What you should do
Output the full listing below exactly, without the pictures.

Input records
------------
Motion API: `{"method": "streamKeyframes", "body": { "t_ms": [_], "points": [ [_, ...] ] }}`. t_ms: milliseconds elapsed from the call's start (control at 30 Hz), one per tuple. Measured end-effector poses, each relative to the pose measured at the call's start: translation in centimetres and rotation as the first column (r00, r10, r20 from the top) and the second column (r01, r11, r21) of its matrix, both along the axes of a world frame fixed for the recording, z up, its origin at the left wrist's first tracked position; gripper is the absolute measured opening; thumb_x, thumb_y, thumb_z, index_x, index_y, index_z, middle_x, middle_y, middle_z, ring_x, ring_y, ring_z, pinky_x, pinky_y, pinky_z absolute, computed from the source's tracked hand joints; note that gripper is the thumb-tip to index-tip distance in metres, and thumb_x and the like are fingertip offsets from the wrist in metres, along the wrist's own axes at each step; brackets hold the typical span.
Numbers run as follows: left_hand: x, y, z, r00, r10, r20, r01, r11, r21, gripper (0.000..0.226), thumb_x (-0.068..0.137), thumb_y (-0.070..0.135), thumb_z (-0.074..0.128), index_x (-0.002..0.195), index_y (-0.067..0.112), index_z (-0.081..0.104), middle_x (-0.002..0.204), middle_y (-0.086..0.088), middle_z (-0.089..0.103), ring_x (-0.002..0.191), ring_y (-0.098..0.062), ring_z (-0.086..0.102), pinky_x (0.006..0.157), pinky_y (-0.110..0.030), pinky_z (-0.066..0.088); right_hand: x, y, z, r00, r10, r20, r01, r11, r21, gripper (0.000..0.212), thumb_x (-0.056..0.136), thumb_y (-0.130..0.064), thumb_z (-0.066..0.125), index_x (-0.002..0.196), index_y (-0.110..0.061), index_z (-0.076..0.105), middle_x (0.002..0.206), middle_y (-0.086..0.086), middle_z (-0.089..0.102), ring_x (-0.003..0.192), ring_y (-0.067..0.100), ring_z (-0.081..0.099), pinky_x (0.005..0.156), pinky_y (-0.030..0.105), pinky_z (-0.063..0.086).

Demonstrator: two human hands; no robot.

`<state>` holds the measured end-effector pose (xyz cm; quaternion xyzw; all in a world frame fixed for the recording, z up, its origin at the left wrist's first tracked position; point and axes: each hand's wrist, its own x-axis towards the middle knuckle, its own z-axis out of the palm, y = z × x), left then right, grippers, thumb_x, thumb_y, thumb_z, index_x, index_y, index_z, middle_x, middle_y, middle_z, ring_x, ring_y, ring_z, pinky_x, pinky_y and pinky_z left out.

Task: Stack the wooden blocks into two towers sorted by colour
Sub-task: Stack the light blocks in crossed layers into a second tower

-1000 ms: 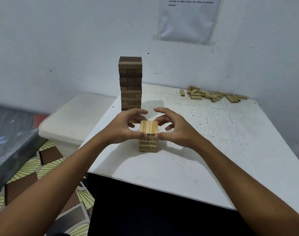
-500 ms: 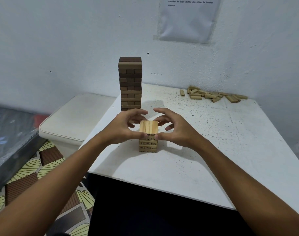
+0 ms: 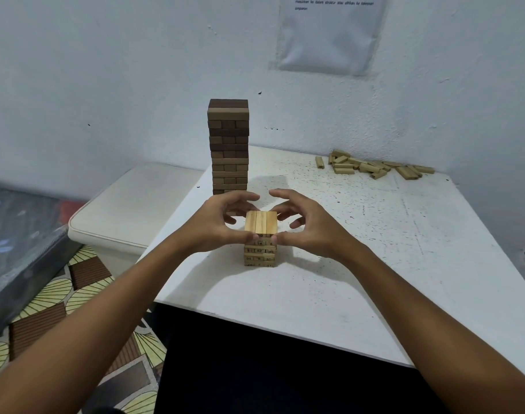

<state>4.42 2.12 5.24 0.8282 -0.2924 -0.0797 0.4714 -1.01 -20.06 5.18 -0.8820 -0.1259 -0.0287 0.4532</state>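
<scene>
Light tower [image 3: 260, 239], centre frame, low: unmoved over the last second, top layer being squared. Left hand [image 3: 218, 224] and right hand [image 3: 310, 227] stayed pinching its sides. Dark tower [image 3: 229, 144] behind, tall. Loose light blocks [image 3: 374, 168], upper right, remained unstacked.

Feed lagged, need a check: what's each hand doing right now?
Left hand: pinching the light tower at its top layer.
Right hand: pinching the same layer from the other side.

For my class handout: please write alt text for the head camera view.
Both hands, left and right, pinch the top of a short light-wood tower on a white table. A taller dark tower stands behind; loose light blocks lie far right.
</scene>
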Motion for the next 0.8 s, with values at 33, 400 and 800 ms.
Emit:
{"method": "streamKeyframes", "body": {
  "t_ms": [33, 400, 800],
  "points": [
    [0.00, 0.00, -0.01, 1.000, 0.000, -0.001, 0.000, 1.000, -0.001, 0.078, 0.059, 0.035, 0.082, 0.131, 0.027, 0.054, 0.114, 0.012, 0.066, 0.109, -0.006, 0.062, 0.082, -0.013, 0.050, -0.01, 0.00, -0.01, 1.000, 0.000, -0.002, 0.000, 1.000, 0.005, 0.079, 0.075, -0.017, 0.083, 0.141, -0.032, 0.044, 0.117, -0.014, 0.064, 0.110, 0.006, 0.058, 0.087, 0.025, 0.048],
    [-0.02, 0.20, -0.09, 1.000, -0.008, -0.007, 0.008, 1.000, 0.000, 0.080, 0.056, 0.043, 0.083, 0.129, 0.031, 0.052, 0.115, 0.010, 0.066, 0.109, -0.006, 0.062, 0.082, -0.013, 0.051, -0.04, 0.11, -0.02, 1.000, 0.007, -0.005, -0.007, 1.000, -0.006, 0.080, 0.075, -0.018, 0.083, 0.142, -0.031, 0.043, 0.119, -0.011, 0.063, 0.111, 0.008, 0.058, 0.088, 0.028, 0.049],
    [0.12, 0.32, -0.50, 1.000, 0.004, 0.003, -0.004, 1.000, 0.001, 0.074, 0.061, 0.034, 0.081, 0.130, 0.029, 0.054, 0.113, 0.008, 0.066, 0.105, 0.000, 0.061, 0.083, -0.015, 0.051, -0.11, 0.18, 0.01, 1.000, 0.016, -0.007, -0.016, 1.000, -0.015, 0.080, 0.076, -0.017, 0.083, 0.143, -0.029, 0.042, 0.119, -0.011, 0.062, 0.111, 0.009, 0.058, 0.087, 0.026, 0.049]
  ]
}}
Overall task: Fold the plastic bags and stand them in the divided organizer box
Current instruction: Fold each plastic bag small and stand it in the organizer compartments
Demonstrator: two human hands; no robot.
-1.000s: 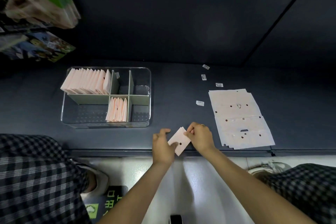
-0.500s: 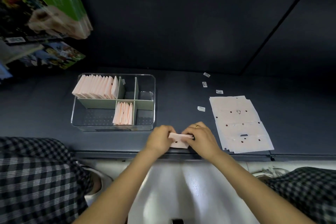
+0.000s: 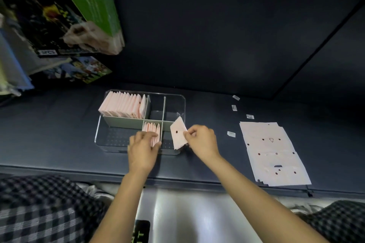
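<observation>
Organizer box point(image 3: 178, 97), bench centre: we count two filled rows. Right hand point(image 3: 201, 140) pinches a folded bag point(image 3: 178, 134) above it; left hand point(image 3: 143, 147) fingers part the near row point(image 3: 152, 131). Unfolded bags point(image 3: 274, 154) remain, right edge.

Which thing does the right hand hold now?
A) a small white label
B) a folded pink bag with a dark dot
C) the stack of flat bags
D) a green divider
B: the right hand pinches the folded pink bag over the organizer box.
</observation>
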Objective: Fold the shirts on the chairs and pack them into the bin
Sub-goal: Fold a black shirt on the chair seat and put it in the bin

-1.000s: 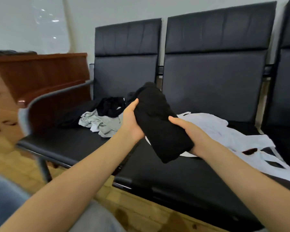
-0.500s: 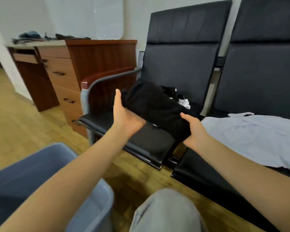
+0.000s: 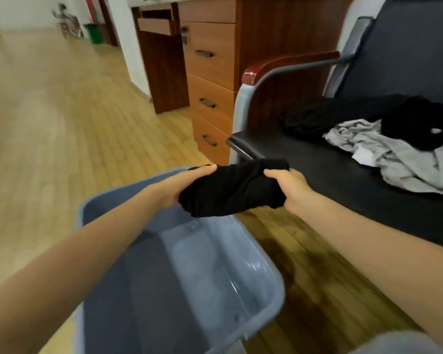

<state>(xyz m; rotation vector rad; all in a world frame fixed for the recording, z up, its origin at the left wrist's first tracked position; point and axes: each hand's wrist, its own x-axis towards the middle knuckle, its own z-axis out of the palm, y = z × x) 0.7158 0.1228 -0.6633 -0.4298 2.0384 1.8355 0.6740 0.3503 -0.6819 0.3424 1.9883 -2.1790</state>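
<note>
— What lies nearest?

— A blue-grey bin (image 3: 264,297) on the wooden floor (image 3: 62,139), open at the top, nothing visible inside it.

— And the hands?

— Both are clenched on a folded black shirt (image 3: 232,191). The left hand (image 3: 187,185) grips its left end, thumb on top; the right hand (image 3: 290,187) grips the right end. The shirt hangs in the air above the far edge of the bin, touching neither bin nor seat.

— What is to the right?

— A black chair (image 3: 325,169) with a grey armrest (image 3: 287,70) capped in red-brown. On its seat, further back, lies a crumpled grey shirt (image 3: 404,154), and just behind and partly over it a heap of black clothing (image 3: 363,116).

— Farther still?

— A wooden drawer cabinet (image 3: 212,72) stands just left of the chair, and one drawer (image 3: 155,25) of the desk beyond it is pulled out.
</note>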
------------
Written solution
Motion API: `{"method": "streamKeyframes", "body": { "t_ms": [_], "points": [ [_, ...] ] }}`. t_ms: milliseconds elapsed from the call's start (control at 30 Hz), one per tuple. Measured end-effector poses, each relative to the pose measured at the call's start: translation in centimetres and rotation as the first column (r00, r10, r20 from the top) and the second column (r01, r11, r21) of its matrix, both along the axes of a world frame fixed for the recording, z up, its origin at the left wrist's first tracked position; gripper is the absolute measured opening; thumb_x, thumb_y, thumb_z, index_x, index_y, index_z, middle_x, middle_y, middle_z, ring_x, ring_y, ring_z, pinky_x, pinky_y, pinky_z absolute, computed from the source's tracked hand joints; note that gripper is the thumb-tip to index-tip distance in metres, and thumb_x and the like are fingertip offsets from the wrist in metres, along the wrist's own axes at each step; brackets hold the typical span.
Numbers run as follows: left_hand: x, y, z, r00, r10, r20, r01, r11, r21, gripper (0.000..0.226), thumb_x (-0.068..0.137), thumb_y (-0.070..0.135), thumb_z (-0.074..0.128), index_x (-0.002..0.195), index_y (-0.067..0.112), index_z (-0.081..0.104), middle_x (-0.002..0.204), middle_y (-0.086..0.088), middle_z (-0.089..0.103), ring_x (-0.002..0.191), ring_y (-0.098..0.062), ring_z (-0.086..0.102), pinky_x (0.006..0.157), pinky_y (-0.110..0.030), pinky_z (-0.066..0.088); right_hand: x, y, z, r00, r10, r20, r01, r11, r21, gripper (0.000..0.212), thumb_x (-0.056..0.136), thumb_y (-0.130..0.064), thumb_z (-0.066..0.125), index_x (-0.002..0.196), index_y (-0.110..0.061), index_z (-0.076..0.105), middle_x (0.002..0.206), middle_y (-0.086..0.086), middle_z (-0.089..0.102), ring_x (-0.003..0.192), ring_y (-0.067..0.100), ring_z (-0.081..0.099), pinky_x (0.005..0.156), pinky_y (-0.030..0.105), pinky_z (-0.063..0.086).

Demonstrator: two human hands; no robot.

`<state>` holds the measured end-effector pose (xyz cm; quaternion xyzw; all in a world frame fixed for the recording, z up, its origin at the left wrist's first tracked position; point and axes: each hand's wrist, its own x-axis towards the middle knuckle, its own z-axis out of the palm, y = z × x), left then right, grippers, thumb_x, thumb_y, thumb_z, index_x, index_y, index_z, middle_x, middle_y, middle_z, ring_x, ring_y, ring_z, pinky_x, pinky_y and pinky_z left out.

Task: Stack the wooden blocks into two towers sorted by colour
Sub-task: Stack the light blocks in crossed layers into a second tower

-1000 ms: 
-500 ms: 
+0 ms: 

<state>4.42 2.12 5.24 0.8282 -0.2924 -0.0797 0.4714 -1.01 -20.06 5.18 -0.8820 -0.1259 -0.0287 0.4532</state>
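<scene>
Light tower [image 3: 260, 239], centre frame, low: unmoved over the last second, top layer being squared. Left hand [image 3: 218, 224] and right hand [image 3: 310, 227] stayed pinching its sides. Dark tower [image 3: 229, 144] behind, tall. Loose light blocks [image 3: 374, 168], upper right, remained unstacked.

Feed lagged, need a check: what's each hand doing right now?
Left hand: pinching the light tower at its top layer.
Right hand: pinching the same layer from the other side.

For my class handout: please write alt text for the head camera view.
Both hands, left and right, pinch the top of a short light-wood tower on a white table. A taller dark tower stands behind; loose light blocks lie far right.
</scene>
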Motion for the next 0.8 s, with values at 33, 400 and 800 ms.
Emit:
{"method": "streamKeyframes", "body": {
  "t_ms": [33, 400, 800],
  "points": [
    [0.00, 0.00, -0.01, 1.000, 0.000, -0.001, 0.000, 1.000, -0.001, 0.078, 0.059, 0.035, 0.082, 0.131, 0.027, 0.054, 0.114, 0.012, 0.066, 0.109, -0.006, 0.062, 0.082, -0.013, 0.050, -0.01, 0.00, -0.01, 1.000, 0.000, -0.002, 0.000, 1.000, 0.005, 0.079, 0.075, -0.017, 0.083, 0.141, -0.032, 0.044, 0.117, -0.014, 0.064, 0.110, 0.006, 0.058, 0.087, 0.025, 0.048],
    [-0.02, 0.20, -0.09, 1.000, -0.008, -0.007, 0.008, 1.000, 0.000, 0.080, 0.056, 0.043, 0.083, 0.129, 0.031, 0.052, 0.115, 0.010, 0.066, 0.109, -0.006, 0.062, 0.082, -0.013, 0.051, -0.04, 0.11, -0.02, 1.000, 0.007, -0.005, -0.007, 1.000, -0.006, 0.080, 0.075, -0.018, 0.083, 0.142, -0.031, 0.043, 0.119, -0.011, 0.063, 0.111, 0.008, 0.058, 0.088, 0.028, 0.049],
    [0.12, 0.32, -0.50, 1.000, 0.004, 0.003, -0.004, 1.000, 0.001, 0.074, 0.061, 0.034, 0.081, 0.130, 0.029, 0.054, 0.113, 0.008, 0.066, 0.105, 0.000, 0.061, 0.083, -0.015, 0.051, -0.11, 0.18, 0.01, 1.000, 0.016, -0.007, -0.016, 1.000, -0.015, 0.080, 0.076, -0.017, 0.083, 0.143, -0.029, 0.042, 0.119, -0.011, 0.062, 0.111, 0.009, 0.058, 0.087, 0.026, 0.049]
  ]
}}
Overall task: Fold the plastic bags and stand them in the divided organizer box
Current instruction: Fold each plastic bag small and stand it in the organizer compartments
Demonstrator: two human hands; no robot.
-1.000s: 
-0.500s: 
+0.000s: 
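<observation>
Organizer box point(image 3: 178, 97), bench centre: we count two filled rows. Right hand point(image 3: 201, 140) pinches a folded bag point(image 3: 178, 134) above it; left hand point(image 3: 143, 147) fingers part the near row point(image 3: 152, 131). Unfolded bags point(image 3: 274, 154) remain, right edge.

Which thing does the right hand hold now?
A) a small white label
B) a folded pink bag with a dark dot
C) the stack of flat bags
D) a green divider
B: the right hand pinches the folded pink bag over the organizer box.
</observation>
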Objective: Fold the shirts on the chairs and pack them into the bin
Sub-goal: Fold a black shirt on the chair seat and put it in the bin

-1.000s: 
-0.500s: 
+0.000s: 

<state>(xyz m; rotation vector rad; all in a world frame fixed for the recording, z up, its origin at the left wrist's first tracked position; point and axes: each hand's wrist, its own x-axis towards the middle knuckle, its own z-axis out of the palm, y = z × x) 0.7158 0.1228 -0.6633 -0.4298 2.0384 1.8355 0.6740 0.3503 -0.6819 0.3424 1.9883 -2.1790</state>
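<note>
— What lies nearest?

— A blue-grey bin (image 3: 264,297) on the wooden floor (image 3: 62,139), open at the top, nothing visible inside it.

— And the hands?

— Both are clenched on a folded black shirt (image 3: 232,191). The left hand (image 3: 187,185) grips its left end, thumb on top; the right hand (image 3: 290,187) grips the right end. The shirt hangs in the air above the far edge of the bin, touching neither bin nor seat.

— What is to the right?

— A black chair (image 3: 325,169) with a grey armrest (image 3: 287,70) capped in red-brown. On its seat, further back, lies a crumpled grey shirt (image 3: 404,154), and just behind and partly over it a heap of black clothing (image 3: 363,116).

— Farther still?

— A wooden drawer cabinet (image 3: 212,72) stands just left of the chair, and one drawer (image 3: 155,25) of the desk beyond it is pulled out.
</note>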

There's no more to the output.